Using AIS data in this way can highlight possible reporting anomalies, and detect potentially noncompliant behaviour warranting further investigation.
Tracking vessel activity between regional fisheries management organisations

The image right shows an encounter between a fishing vessel and a carrier vessel in the Indian Ocean. This encounter (yellow dot) occurred after the fishing vessel had been fishing in an overlapping regulatory area, whereas the fishing and transshipment occurred in an overlap area between the Commission for the Conservation of Southern Bluefin Tuna Primary Area of Interest for Southern Bluefin Tuna and the Indian Ocean Tuna Commission Convention Area. The movement of fishing vessels across and between different convention areas can make accurate monitoring and management of tuna species all the more difficult. By providing a clear history of a vessel’s fishing activity prior to a transshipment, the portal can help RFMOs exchange information effectively, and ensure that catches and transhipments are legal and correctly reported, in line with each RFMO’s regulations to the relevant authorities.

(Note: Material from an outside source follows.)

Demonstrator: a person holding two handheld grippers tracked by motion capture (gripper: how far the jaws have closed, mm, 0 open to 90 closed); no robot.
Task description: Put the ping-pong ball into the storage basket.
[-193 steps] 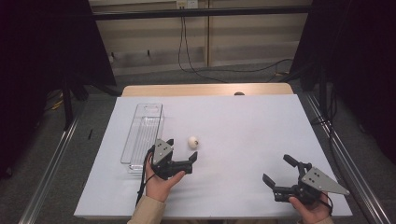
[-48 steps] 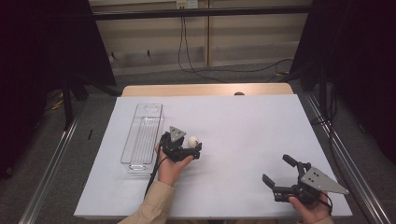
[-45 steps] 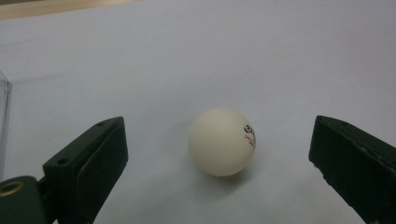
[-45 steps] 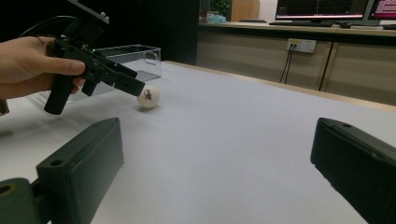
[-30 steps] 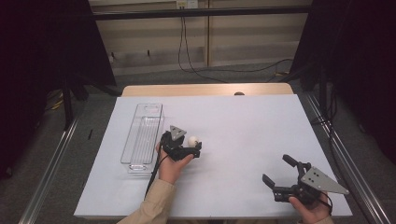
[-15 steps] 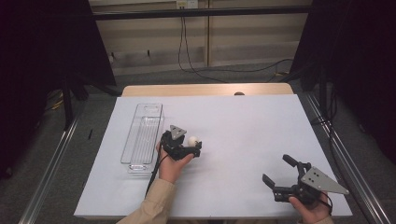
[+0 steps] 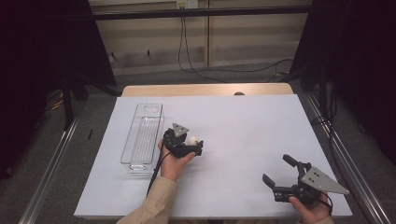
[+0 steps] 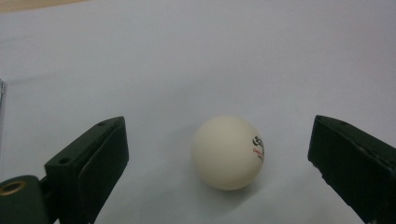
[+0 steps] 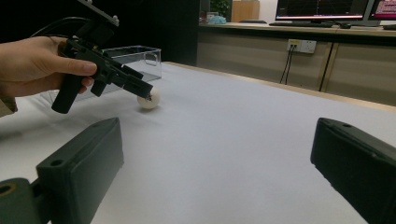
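With the small white table-tennis ball [image 8: 228, 152] resting on the white bench [image 7: 243, 121] between its spread jaws, the left claw [image 7: 192, 145] is poised to grasp and next needs only closing.

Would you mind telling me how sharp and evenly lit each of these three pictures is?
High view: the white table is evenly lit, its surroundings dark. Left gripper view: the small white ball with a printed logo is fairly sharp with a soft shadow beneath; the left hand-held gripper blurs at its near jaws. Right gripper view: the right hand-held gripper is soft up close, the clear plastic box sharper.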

A powerful tool to help guide reform
Reforming transshipment is integral to ensuring complete traceability and transparency in the seafood supply chain. Ensuring that all transshipment activities – regardless of where they occur – are legal and verifiable would significantly reduce the opportunities for illegal practices, resulting in positive incentives for those in the fishing industry who are doing the right thing. Transparency of information helps generate self-correcting behaviour, and this portal can be combined with other emerging solutions such as electronic monitoring (or electronic observer) programmes.

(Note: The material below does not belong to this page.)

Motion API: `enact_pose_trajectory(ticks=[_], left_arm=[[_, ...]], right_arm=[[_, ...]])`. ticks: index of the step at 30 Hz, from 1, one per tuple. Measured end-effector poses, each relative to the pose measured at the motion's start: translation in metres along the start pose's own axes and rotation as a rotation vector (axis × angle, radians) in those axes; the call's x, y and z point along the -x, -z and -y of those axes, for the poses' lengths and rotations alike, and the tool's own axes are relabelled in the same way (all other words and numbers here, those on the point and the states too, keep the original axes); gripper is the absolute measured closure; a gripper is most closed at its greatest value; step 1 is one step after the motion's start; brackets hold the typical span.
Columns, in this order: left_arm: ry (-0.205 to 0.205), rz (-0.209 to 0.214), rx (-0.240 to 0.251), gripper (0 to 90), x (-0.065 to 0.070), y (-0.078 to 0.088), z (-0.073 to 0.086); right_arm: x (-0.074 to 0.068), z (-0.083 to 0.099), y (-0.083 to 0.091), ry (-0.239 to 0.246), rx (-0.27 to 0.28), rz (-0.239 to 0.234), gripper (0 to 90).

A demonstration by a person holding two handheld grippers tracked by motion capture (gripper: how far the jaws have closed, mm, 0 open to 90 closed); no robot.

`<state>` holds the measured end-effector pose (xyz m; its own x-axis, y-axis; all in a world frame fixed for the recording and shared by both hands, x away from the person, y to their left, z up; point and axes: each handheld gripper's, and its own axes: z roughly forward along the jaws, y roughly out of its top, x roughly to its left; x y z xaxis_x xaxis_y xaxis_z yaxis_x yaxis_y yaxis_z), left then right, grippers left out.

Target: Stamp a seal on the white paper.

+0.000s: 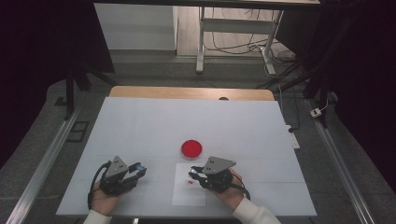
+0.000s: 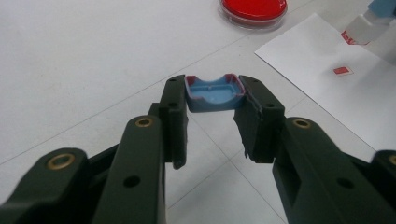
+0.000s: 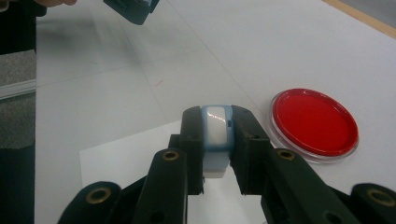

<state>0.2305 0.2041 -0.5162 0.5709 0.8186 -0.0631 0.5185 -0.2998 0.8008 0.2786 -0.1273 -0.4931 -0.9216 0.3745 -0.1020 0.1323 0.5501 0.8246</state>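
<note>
Black jaws of the left gripper [image 2: 212, 95] clamp a blue cap [image 2: 214, 92]; the right gripper [image 3: 217, 135] clasps the blue-and-white stamp [image 3: 216, 128] (above paper [image 1: 189, 191]). Press squarely, beside the red dish [image 1: 191, 148].

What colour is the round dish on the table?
Red round dish with a clear rim, best in the right gripper view.
</note>
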Motion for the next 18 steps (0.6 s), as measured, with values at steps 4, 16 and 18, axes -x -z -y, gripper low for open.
enact_pose_trajectory(ticks=[4,16,18], left_arm=[[0.0,-0.001,-0.001,64.5,-0.0002,-0.0001,0.0002],[-0.001,0.0,-0.002,64.4,-0.0005,0.0,0.0006],[0.0,0.0,-0.001,64.4,-0.0006,0.0005,0.0007]], right_arm=[[-0.0012,0.0,-0.0008,0.009,-0.005,-0.003,75.2],[-0.0019,0.0,-0.0018,0.011,-0.005,-0.006,75.2],[-0.0018,-0.0001,-0.0019,0.011,-0.004,-0.006,75.2]])
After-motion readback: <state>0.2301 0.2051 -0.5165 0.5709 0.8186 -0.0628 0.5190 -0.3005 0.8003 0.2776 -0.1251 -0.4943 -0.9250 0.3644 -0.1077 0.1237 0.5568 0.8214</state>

Regulations across the many RFMOS differ greatly, and unsurprisingly these inconsistencies are exploited by unscrupulous operators. Establishing clear and consistent rules and monitoring requirements for transshipment, both globally and across RFMOs, is essential in ensuring a strong, legal, and verifiable seafood supply chain, and in reducing the likelihood of other associated illicit activities. The analysis of carrier vessel activity provides policymakers with the evidence they need to reform transshipment. The often hidden nature of transshipment has historically hindered policy reform globally, which is why it is a key focus for GFW and Pew.
While more data and transparency are needed, the carrier vessel portal is a giant leap forward in our ability to monitor and address the transnational challenge of transshipment.